Corrections et nuances sur certaines formulations
- « On retient l’adresse des fonctions de la libc afin d’avoir à scanner à chaque fois cette dernière lors de l’appel » : ce n’est pas tout à fait exact — on retient les pointeurs dynamiques dans la GOT, pour éviter de scanner à chaque appel. C’est un mécanisme d’indirection + résolution dynamique.

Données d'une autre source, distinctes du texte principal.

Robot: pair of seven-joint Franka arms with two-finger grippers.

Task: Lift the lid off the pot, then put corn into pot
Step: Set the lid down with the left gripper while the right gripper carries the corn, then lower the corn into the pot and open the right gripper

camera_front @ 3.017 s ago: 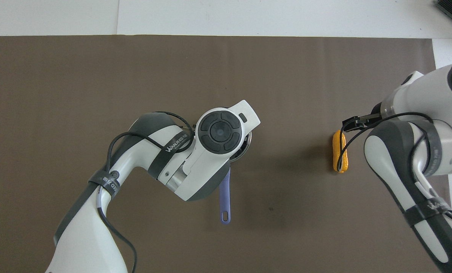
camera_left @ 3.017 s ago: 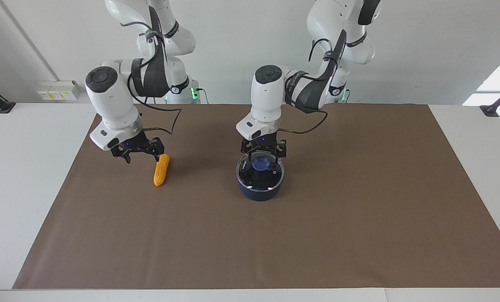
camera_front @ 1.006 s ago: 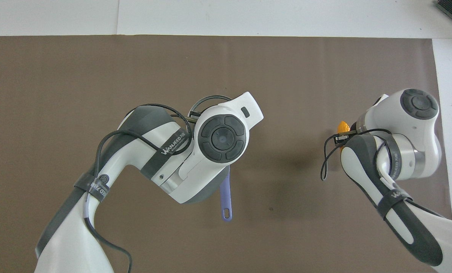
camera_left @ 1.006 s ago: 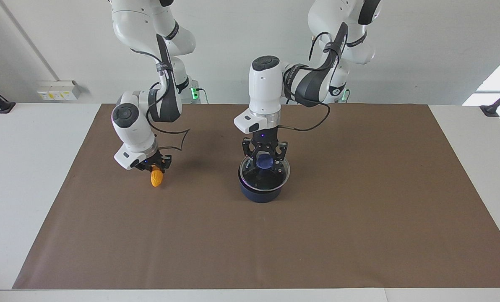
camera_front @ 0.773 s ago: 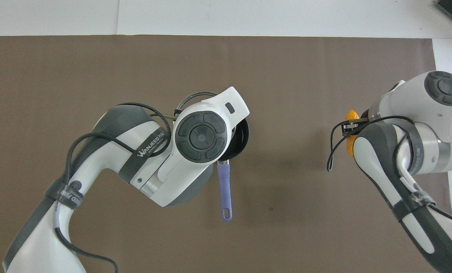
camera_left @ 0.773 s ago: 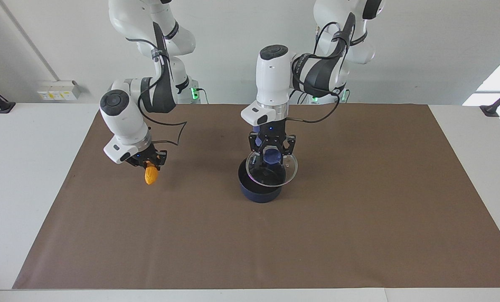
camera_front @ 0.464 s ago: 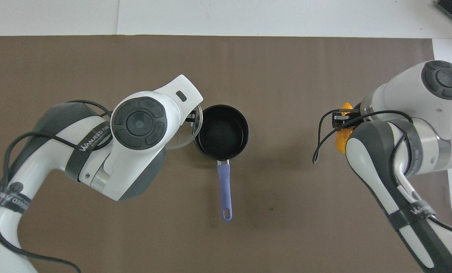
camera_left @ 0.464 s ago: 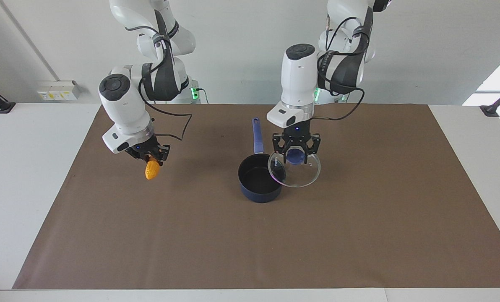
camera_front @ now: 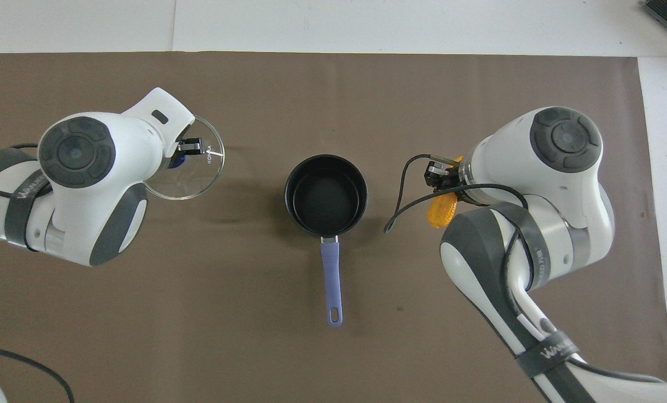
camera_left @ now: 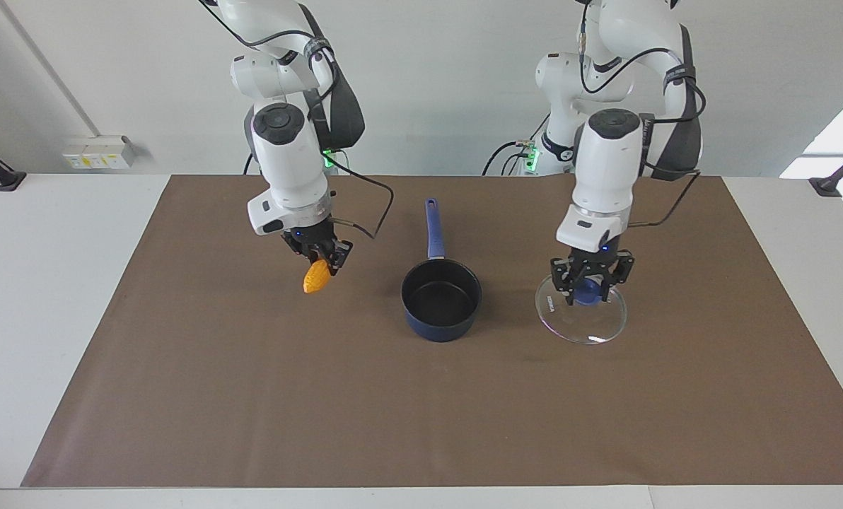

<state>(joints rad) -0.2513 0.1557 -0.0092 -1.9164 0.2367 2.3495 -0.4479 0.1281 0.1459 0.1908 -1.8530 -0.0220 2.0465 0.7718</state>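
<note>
Lid (camera_left: 581, 317) gripped in my left fingers (camera_left: 590, 281) near their tabletop end; right fingers (camera_left: 320, 256) clamp corn (camera_left: 316, 276) (pot (camera_left: 441, 300) uncovered), next over pot.

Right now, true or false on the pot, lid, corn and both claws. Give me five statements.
1. The pot is uncovered. True.
2. The corn lies inside the pot. False: the right claw holds it in the air over the mat, toward the right arm's end of the table.
3. The left claw is shut on the knob of the lid. True.
4. The lid sits on the pot. False: it is beside the pot, toward the left arm's end of the table.
5. The pot's handle points away from the robots. False: it points toward them.
</note>
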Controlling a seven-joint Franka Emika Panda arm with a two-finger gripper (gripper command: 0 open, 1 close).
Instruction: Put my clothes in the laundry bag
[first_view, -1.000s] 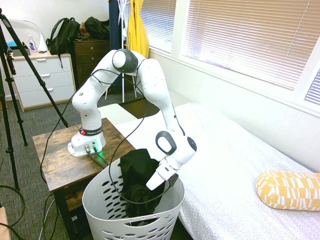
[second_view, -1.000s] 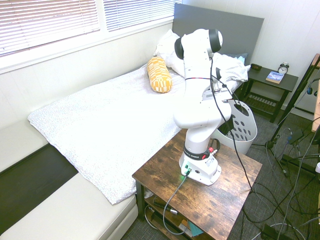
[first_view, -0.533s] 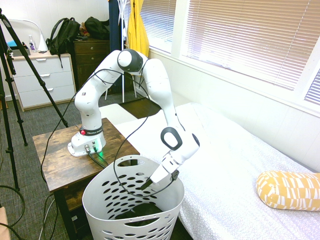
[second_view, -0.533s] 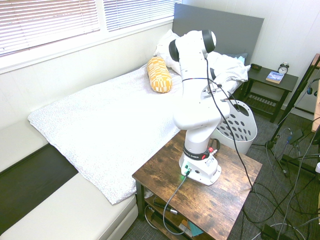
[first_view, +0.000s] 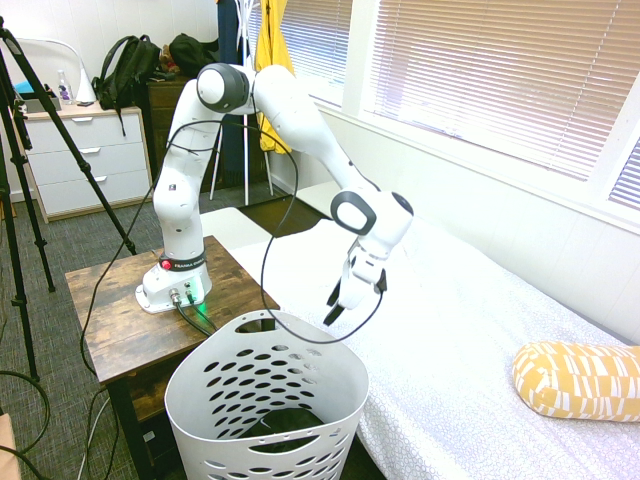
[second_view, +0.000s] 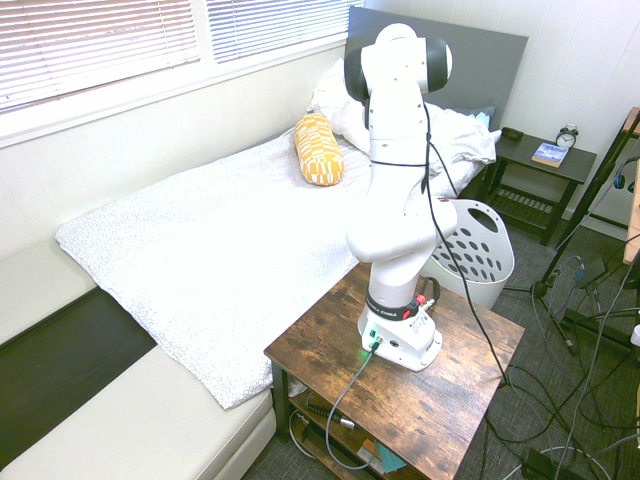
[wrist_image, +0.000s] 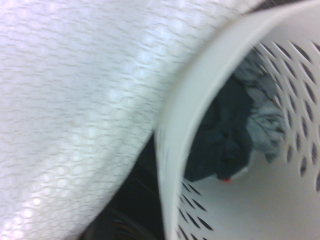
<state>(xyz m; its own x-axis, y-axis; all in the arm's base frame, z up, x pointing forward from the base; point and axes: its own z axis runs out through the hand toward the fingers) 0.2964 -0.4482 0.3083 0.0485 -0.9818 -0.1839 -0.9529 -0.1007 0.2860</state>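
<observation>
We see the end effector (first_view: 337, 309) with its 2 fingers apart and nothing between them, hanging above the far rim of the laundry basket (first_view: 262, 395), over the near edge of the bed (first_view: 470, 340). The black garment (wrist_image: 225, 132) lies crumpled on the basket floor, with a grey piece of fabric (wrist_image: 264, 119) against it; in the first exterior view only a dark patch (first_view: 283, 424) shows through the oval holes.

We judge the drop done and the arm in its retreat. If this 1 garment is all the clothes meant, the next move calls only for a clear lift away from the rim, keeping the trailing cable off the basket; nothing else dark lies on the bed.

Much is hard to read. In the second exterior view the arm's own body hides the end effector, and only part of the basket (second_view: 488, 252) shows behind it. The wrist view is blurred; a small red-and-white spot (wrist_image: 227, 177) under the cloth may be a label. We cannot tell whether the grey fabric is a separate item or the garment's inside.
</observation>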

- « On scanne toutes les versions en cherchant celle où la fonction et l’offset correspondent » : c’est une approche de brute-forçage / matching d’adresses dans la libc, mais en exploitation moderne, on préfère souvent fuiter une adresse via un info-leak (printf leak, GOT leak, format-string, heap leak), puis calculer les autres adresses via les offsets — plus fiable que le brute-force.
- La GOT / GOT.PLT est modifiable si le binaire n’a pas RELRO (ou partial RELRO) — ce n’est pas « toujours accessible » : ça dépend des protections. L’hypothèse « on est capable d’écrire dans data et arbitraire à un certain emplacement » est valable seulement dans certains contextes.
Briques de base à garder en tête
- La mémoire virtuelle + mapping ELF segments/sections est la base de la modélisation d’un binaire en mémoire. Il faut savoir quelle zone correspond à quoi (code, données, got, plt, rodata, heap, stack).
- Les protections mémoire + runtime (NX, ASLR, PIE, RELRO, canari) modifient fortement la surface d’attaque — il ne suffit pas d’un bug, il faut le bon contexte pour l’exploiter.
- Le linking dynamique (libc, dynlibs) via GOT/PLT est un vecteur majeur pour l’exploitation — GOT overwrite, ret2plt, ret2libc, ROP over GOT/PLT, info leaks.
- Exploiter un bug, c’est souvent combiner plusieurs techniques : overflow / write-what-where / leak / gadgets / contournement des protections — une chaîne d’actions, pas un simple bug + shellcode.